**What is expected**
For the string "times", state how many lines of the data hold it. Give nothing besides the number.
── Data supplied ──
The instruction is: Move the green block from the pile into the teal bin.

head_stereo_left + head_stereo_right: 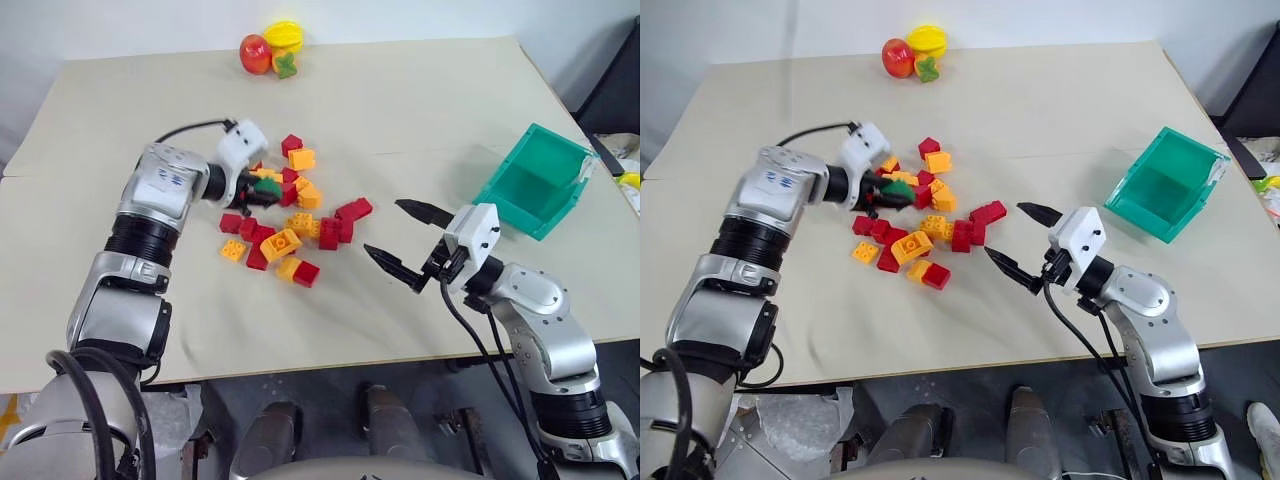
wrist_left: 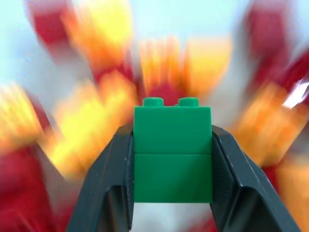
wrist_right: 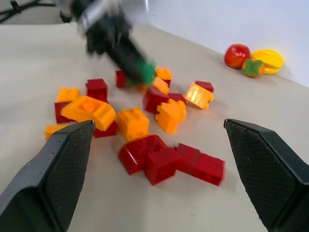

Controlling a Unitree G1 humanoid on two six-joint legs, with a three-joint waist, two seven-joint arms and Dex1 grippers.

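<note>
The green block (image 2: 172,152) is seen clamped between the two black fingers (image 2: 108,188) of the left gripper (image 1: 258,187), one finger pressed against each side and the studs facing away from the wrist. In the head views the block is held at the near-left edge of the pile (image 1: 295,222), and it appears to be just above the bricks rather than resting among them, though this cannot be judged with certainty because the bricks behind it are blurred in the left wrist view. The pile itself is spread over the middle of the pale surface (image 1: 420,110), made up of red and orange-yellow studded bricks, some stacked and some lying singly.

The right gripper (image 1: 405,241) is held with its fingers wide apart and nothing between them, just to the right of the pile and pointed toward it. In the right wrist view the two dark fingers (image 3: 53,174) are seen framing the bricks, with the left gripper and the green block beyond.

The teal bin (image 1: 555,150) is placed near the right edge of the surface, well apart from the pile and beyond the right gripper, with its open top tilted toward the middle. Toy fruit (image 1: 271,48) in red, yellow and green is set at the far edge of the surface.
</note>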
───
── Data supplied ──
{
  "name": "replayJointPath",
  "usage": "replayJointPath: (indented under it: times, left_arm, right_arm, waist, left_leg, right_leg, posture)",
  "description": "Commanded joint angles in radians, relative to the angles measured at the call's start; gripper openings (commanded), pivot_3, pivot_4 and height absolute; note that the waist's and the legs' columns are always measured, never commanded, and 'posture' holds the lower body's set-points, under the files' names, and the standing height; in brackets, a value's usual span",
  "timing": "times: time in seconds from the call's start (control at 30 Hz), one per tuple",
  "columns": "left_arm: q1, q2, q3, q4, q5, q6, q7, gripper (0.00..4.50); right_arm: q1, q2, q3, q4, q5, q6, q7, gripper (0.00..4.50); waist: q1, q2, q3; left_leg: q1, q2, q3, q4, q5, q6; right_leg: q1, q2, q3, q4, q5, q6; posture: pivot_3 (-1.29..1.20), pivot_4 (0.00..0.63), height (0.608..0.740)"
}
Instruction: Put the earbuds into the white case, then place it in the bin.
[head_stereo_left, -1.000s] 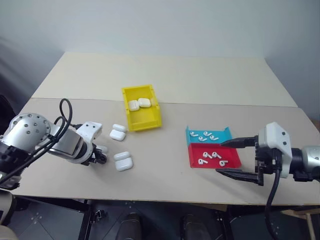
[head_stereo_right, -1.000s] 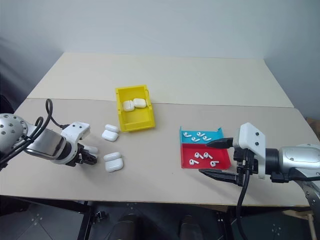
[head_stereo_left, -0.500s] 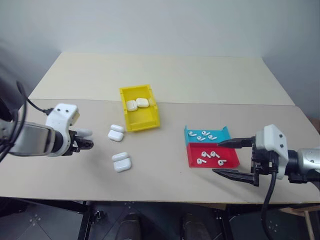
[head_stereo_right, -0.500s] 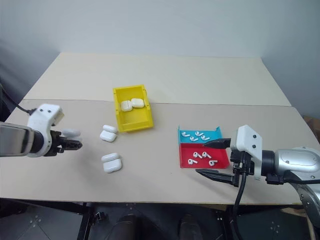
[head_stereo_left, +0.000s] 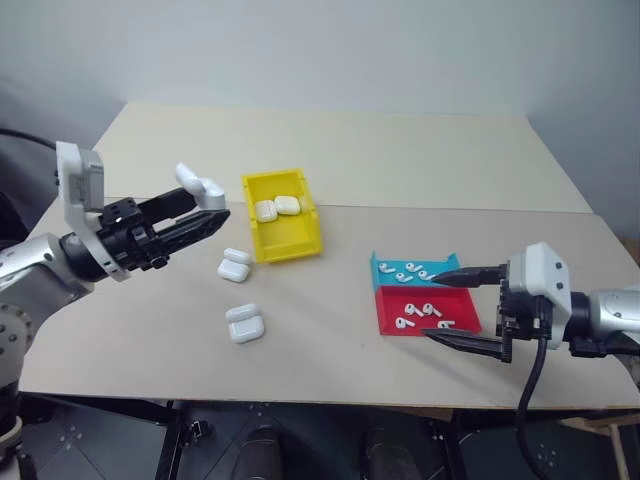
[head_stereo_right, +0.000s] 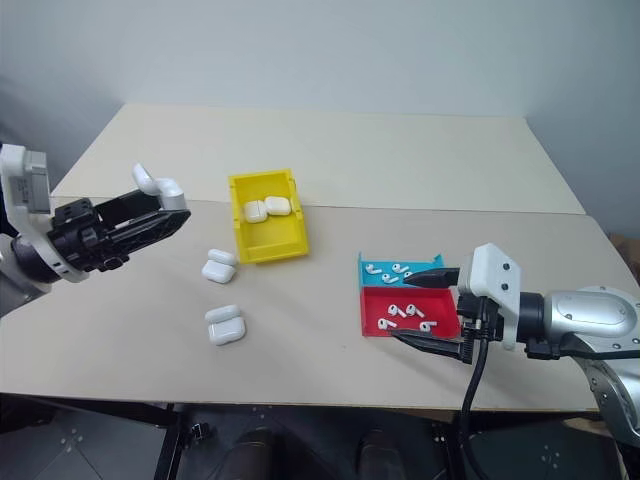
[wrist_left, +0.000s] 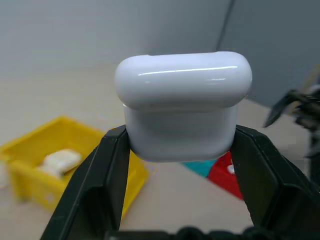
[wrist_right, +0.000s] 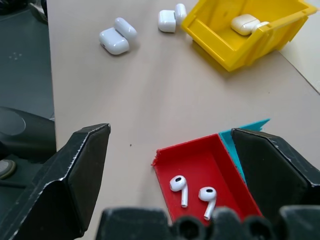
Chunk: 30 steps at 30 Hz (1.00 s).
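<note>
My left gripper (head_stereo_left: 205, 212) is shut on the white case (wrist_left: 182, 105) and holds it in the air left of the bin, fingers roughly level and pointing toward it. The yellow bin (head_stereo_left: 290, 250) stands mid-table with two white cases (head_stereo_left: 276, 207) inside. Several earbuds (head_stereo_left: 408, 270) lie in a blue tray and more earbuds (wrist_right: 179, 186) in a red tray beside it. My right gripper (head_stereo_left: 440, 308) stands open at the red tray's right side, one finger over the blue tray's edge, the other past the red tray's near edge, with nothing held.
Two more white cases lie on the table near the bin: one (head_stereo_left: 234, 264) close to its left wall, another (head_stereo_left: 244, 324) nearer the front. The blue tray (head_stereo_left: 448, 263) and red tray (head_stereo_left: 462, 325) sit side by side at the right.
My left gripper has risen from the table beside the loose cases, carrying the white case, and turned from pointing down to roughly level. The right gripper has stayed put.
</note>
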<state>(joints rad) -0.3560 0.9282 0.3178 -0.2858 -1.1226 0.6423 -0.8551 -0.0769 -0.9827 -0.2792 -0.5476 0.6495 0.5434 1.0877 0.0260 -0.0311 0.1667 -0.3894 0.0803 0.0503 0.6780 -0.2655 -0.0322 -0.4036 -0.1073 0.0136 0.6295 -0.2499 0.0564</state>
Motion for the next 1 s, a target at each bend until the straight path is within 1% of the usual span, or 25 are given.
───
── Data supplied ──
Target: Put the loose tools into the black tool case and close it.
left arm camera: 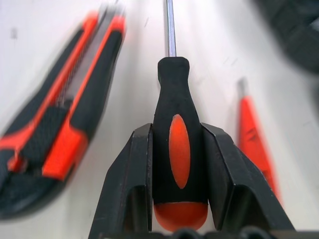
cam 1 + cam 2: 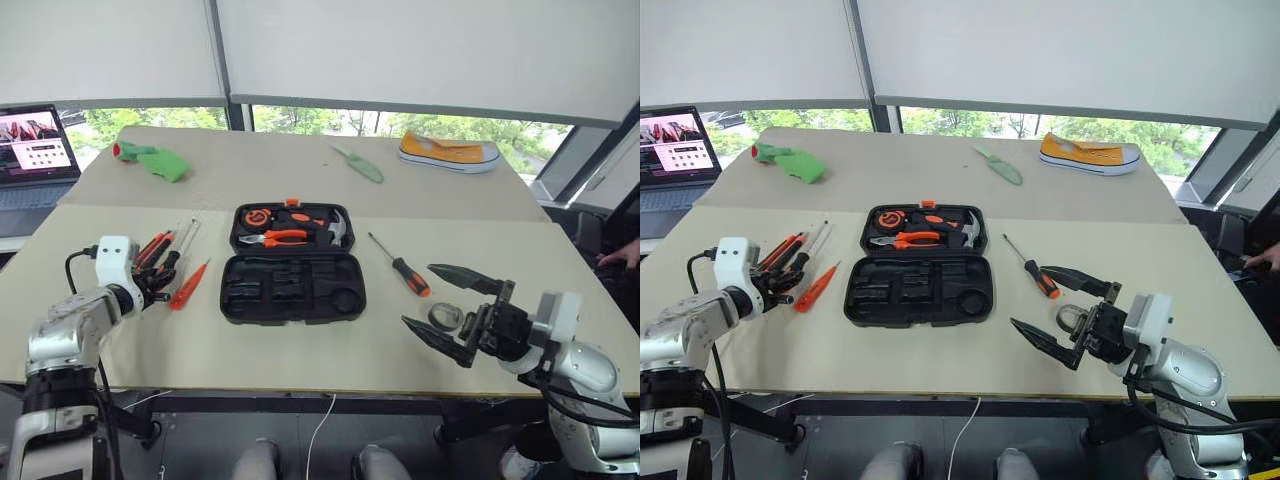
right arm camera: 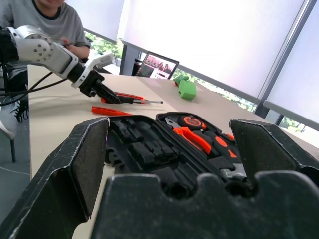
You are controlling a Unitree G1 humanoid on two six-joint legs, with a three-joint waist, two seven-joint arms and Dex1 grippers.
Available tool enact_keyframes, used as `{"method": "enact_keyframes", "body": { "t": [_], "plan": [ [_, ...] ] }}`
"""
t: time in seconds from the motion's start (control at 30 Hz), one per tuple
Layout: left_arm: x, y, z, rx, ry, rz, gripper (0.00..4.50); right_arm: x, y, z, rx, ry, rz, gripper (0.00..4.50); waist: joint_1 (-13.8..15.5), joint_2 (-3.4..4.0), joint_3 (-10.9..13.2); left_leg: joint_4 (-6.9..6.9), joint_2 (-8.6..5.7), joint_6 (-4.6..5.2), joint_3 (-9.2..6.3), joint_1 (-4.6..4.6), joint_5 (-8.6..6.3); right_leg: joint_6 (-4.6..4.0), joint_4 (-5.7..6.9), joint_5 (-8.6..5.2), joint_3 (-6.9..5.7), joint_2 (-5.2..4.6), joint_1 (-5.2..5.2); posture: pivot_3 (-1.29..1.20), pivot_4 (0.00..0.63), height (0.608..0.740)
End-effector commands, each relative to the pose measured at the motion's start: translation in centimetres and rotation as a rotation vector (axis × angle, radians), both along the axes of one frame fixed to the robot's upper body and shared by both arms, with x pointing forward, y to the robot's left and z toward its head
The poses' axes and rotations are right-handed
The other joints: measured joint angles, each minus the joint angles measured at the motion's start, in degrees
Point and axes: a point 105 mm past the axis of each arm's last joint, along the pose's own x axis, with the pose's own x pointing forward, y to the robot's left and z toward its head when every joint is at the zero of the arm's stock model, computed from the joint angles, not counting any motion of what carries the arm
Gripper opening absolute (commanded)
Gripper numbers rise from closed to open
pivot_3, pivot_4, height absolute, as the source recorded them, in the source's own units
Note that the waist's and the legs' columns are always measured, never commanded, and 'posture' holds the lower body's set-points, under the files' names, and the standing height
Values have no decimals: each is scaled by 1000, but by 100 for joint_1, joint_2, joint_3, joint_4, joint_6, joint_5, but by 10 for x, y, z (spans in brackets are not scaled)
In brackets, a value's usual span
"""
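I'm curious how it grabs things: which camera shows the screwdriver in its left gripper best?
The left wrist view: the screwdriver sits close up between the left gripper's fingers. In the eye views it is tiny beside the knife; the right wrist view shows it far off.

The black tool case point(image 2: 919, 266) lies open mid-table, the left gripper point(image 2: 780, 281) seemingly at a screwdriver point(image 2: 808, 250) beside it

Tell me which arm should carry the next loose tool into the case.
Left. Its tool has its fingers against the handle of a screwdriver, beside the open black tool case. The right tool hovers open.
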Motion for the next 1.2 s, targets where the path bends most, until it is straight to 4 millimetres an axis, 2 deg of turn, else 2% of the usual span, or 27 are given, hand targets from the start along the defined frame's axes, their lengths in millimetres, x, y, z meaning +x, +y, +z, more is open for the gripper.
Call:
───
**Response to the exercise**
2